WHAT YOU ARE ASKED TO DO —
Return the tail of the records exactly, starting from the line containing "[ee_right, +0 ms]" and ending with the final line.

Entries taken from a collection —
.....

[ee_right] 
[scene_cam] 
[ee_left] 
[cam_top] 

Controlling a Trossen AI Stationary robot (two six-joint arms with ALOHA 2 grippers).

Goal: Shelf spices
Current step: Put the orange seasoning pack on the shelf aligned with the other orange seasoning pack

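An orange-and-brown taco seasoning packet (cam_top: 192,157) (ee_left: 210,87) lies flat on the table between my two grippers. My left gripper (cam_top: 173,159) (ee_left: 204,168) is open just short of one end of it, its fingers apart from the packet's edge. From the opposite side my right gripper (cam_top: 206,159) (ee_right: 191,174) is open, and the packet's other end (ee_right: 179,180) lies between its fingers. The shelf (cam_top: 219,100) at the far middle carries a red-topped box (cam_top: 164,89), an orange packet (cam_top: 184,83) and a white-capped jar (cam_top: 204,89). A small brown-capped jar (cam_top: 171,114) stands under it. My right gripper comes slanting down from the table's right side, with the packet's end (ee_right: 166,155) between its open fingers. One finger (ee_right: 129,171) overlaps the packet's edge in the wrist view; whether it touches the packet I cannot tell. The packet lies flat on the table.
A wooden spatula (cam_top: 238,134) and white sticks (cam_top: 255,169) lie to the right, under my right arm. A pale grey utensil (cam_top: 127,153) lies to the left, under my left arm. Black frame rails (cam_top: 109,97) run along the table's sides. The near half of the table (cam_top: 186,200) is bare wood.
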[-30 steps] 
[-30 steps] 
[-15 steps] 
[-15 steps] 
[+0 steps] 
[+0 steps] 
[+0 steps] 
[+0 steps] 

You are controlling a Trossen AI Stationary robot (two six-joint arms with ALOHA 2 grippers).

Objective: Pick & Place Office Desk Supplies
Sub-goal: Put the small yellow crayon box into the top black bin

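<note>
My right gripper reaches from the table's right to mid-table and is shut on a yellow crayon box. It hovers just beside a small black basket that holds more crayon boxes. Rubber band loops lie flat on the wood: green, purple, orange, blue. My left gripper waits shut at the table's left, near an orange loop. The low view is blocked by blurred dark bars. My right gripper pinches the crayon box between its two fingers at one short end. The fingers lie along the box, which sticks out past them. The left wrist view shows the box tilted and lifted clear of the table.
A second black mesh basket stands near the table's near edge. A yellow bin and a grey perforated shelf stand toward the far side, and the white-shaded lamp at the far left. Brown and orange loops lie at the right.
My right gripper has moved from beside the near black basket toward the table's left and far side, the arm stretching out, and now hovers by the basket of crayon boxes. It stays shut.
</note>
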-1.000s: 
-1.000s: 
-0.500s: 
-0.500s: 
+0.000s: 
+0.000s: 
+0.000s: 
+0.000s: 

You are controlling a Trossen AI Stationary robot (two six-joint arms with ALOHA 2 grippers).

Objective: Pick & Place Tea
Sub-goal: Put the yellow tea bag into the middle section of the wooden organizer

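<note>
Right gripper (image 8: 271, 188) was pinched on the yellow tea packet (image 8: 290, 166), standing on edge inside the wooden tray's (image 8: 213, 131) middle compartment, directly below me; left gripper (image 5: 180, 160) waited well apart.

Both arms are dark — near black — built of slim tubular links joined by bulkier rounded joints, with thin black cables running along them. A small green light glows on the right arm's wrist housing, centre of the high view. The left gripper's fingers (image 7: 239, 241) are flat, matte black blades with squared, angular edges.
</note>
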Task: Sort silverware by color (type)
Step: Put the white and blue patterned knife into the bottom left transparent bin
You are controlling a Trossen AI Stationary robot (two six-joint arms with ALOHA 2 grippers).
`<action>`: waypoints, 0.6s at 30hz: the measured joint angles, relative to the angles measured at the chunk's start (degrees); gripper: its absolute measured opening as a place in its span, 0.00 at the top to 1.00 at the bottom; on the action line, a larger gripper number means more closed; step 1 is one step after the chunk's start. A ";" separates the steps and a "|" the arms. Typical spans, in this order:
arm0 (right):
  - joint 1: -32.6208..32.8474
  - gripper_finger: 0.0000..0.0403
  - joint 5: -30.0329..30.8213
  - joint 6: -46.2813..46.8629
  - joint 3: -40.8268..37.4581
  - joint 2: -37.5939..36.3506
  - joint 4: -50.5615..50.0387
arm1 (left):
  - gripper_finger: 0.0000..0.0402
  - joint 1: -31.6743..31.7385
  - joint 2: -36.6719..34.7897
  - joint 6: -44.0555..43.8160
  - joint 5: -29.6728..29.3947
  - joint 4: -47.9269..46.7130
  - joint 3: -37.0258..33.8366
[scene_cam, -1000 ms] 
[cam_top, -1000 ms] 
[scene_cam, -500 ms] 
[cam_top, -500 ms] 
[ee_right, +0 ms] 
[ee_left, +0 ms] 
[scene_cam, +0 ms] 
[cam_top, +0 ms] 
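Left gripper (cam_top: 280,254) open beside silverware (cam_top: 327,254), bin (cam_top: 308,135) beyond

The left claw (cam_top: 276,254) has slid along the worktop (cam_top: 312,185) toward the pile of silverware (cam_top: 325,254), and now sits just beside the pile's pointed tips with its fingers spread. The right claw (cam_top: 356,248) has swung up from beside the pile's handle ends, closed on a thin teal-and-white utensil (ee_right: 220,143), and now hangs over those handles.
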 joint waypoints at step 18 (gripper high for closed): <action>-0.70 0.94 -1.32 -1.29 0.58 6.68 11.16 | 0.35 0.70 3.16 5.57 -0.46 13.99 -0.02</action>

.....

ANSWER TO THE PROBLEM —
[ee_right, +0 ms] 
[ee_left, +0 ms] 
[scene_cam, +0 ms] 
[cam_top, +0 ms] 
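Left gripper (cam_top: 280,254) open beside silverware (cam_top: 327,254), bin (cam_top: 308,135) beyond

The left claw (cam_top: 276,254) has slid along the worktop (cam_top: 312,185) toward the pile of silverware (cam_top: 325,254), and now sits just beside the pile's pointed tips with its fingers spread. The right claw (cam_top: 356,248) has swung up from beside the pile's handle ends, closed on a thin teal-and-white utensil (ee_right: 220,143), and now hangs over those handles.
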 joint waypoints at step 18 (gripper high for closed): <action>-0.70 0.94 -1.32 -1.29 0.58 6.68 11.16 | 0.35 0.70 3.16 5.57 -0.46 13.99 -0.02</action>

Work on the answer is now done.